When we were little, we would go out to the tree farm each December and tag our tree. Weeks later, when it was finally time, we would cut down the tree ourselves and put it up into a tree stand that was custom-made by an ironworker friend of Dad. The gigantic tree would sit, adorned only with unlit lights, atop the bare platform Dad had made by hand. I can remember coming down the steps each year and being absolutely dumbfounded at the miracle in front of me. You see, at our house, for Christmas, Santa not only delivered gifts to us but somehow, he also decorated the entire tree and platform. The dark and naked tree was transformed, now glowing with lights, ornaments, and more tinsel than you ever saw in your whole life. The barren platform was now blanketed with an entire snowy miniature village, complete with an electric train that circled the village–five cars in total, just like the number of people in our family; the engine even blew smoke and had a whistle.
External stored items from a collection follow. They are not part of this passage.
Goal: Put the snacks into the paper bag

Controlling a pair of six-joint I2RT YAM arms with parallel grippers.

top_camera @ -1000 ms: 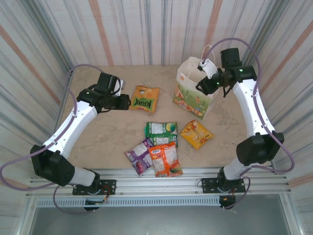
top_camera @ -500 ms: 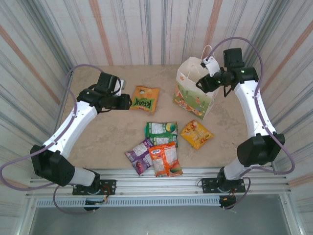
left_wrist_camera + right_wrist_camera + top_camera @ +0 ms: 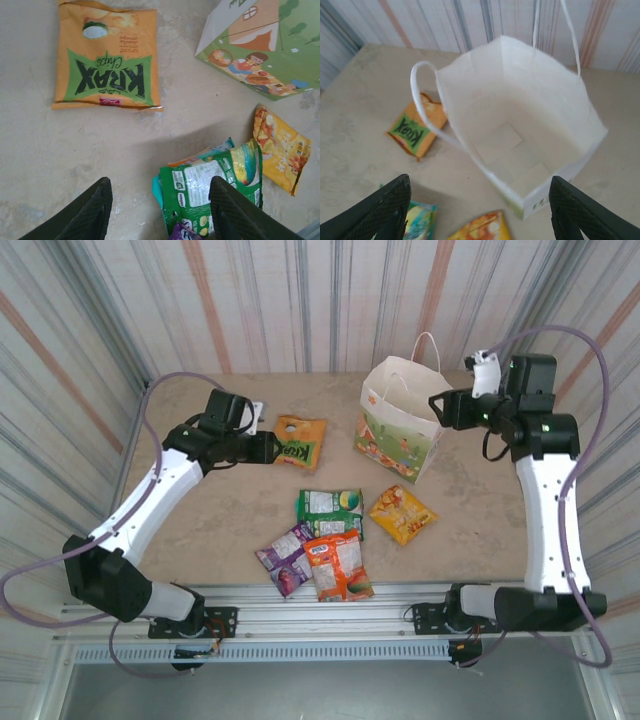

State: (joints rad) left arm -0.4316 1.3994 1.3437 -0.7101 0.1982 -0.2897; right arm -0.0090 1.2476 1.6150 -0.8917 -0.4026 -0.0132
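Note:
The white paper bag (image 3: pixel 398 430) stands open at the back right, and its inside (image 3: pixel 520 125) holds nothing. My right gripper (image 3: pixel 443 406) hovers open just right of the bag's rim, looking down into it (image 3: pixel 480 182). An orange packet with green lettering (image 3: pixel 299 443) lies flat left of the bag. My left gripper (image 3: pixel 268 448) is open beside its left edge, above the table (image 3: pixel 160 187). The green packet (image 3: pixel 330 507), yellow packet (image 3: pixel 401 514), purple packet (image 3: pixel 285 558) and orange-red packet (image 3: pixel 339 566) lie clustered toward the front.
Striped walls close in the beige table (image 3: pixel 220 510) on three sides. The bag's loop handles (image 3: pixel 427 115) stick up and droop over its mouth. Bare tabletop lies between the orange packet and the cluster.
My right gripper has drawn back to the right, off the bag's rim. My left gripper has edged right, closer to the orange packet. The bag and packets stay put.

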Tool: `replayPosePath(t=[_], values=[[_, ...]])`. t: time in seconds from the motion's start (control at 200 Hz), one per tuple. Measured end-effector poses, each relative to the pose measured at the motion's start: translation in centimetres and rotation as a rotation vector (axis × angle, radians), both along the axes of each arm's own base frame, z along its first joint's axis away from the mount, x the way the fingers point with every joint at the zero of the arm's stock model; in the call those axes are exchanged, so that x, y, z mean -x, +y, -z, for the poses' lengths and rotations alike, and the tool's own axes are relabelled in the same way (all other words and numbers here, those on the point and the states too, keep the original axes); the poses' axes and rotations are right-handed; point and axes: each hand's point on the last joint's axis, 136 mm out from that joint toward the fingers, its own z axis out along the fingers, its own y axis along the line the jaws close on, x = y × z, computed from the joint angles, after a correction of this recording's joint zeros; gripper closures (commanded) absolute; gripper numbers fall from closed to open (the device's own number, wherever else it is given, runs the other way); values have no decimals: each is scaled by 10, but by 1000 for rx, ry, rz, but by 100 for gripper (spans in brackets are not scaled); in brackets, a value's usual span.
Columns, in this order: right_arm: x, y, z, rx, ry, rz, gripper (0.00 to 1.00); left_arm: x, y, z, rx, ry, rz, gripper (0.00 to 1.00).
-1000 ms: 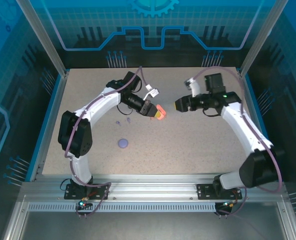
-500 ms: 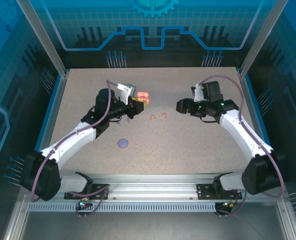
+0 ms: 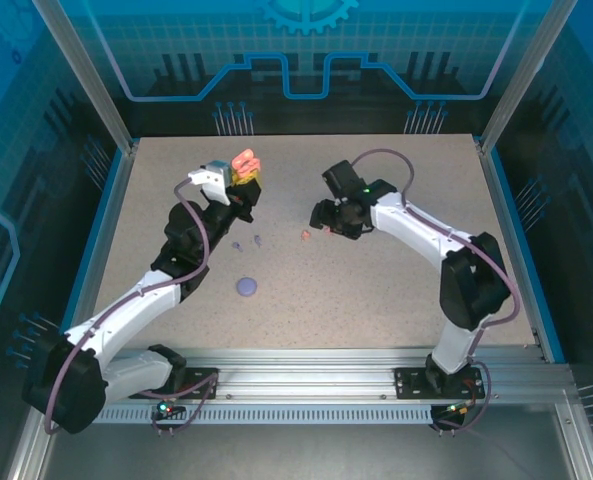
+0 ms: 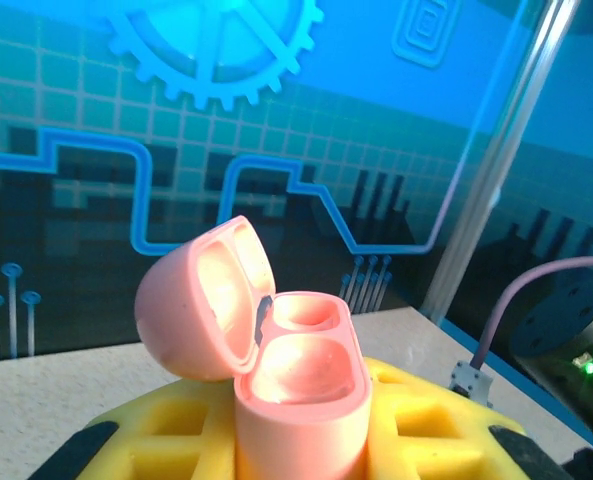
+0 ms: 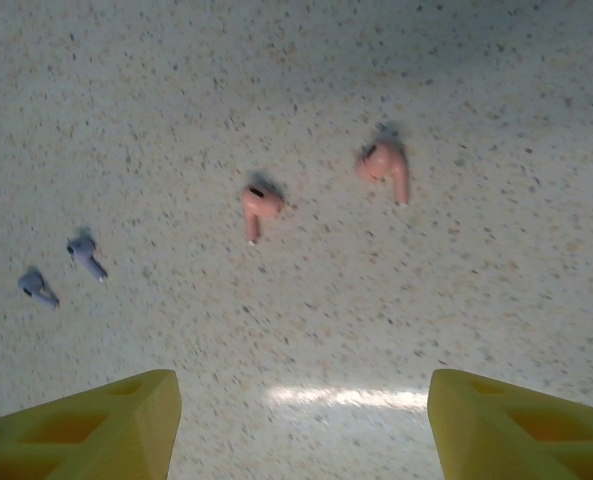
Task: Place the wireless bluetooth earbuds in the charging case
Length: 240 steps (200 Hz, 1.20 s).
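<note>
A speckled beige bench (image 3: 376,290) stands inside blue panels (image 3: 306,50) printed with a gear and circuit lines, with silver metal posts (image 3: 86,75) at the corners.

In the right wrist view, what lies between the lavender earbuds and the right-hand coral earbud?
The other coral earbud, lying on the table roughly in line between them, as the right wrist view shows.

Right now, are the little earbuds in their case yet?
Not yet. Done: the coral case is open, held up by the left jaws. In hand: the right jaws hang open above two coral earbuds on the table. Left: picking both up and putting them in.
</note>
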Motion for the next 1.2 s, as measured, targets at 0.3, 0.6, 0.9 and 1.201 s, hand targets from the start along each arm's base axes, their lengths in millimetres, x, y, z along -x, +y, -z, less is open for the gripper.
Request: replayPosePath(t=[0.3,0.6,0.9,1.201], values=[[-21,25,26,128,75,154,34,-5,25,-15,-1,-82,-155,100],[-23,32,61,215,173,251,36,-9,34,-14,1,-82,-212,100],[-40,47,83,231,191,232,40,-8,35,-15,21,-77,-212,100],[-39,48,102,266,224,201,44,-6,36,-19,34,-83,-211,100]])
Never did we realize that we received Christmas gifts from our cousins, grandparents, and friends, but never from our parents. Never did the meaning of “I Saw Mommy Kissing Santa Claus” ever dawn on me until well into adulthood. Never did we hear even the tiniest peep of fatigue from either our parents. Mom, who worked the 3pm-11pm shift as an ICU (Intensive Care Unit) nurse, is also retired, but still volunteers as a nurse at the local free clinic.
As we grew older and wiser to Santa’s secrets, traditions would change, and we would often attend Christmas Midnight Mass. The sovereign sound of the choir could be felt in your heart and literally, through your body. Song Of The Stable still brings tears to my eyes. Gram S. was in that choir, and while, no doubt, she has some effects of dementia, still belts out every word to every Christmas carol each year at the holiday party at the nursing home where she resides.
It is quite the storybook life, right? No one has a perfect autobiography. Yes, there were arguments and tough times and hard feelings and losses and missed opportunities. But mine is a lucky life, no doubt. And my story has many chapters yet to unfold and be told.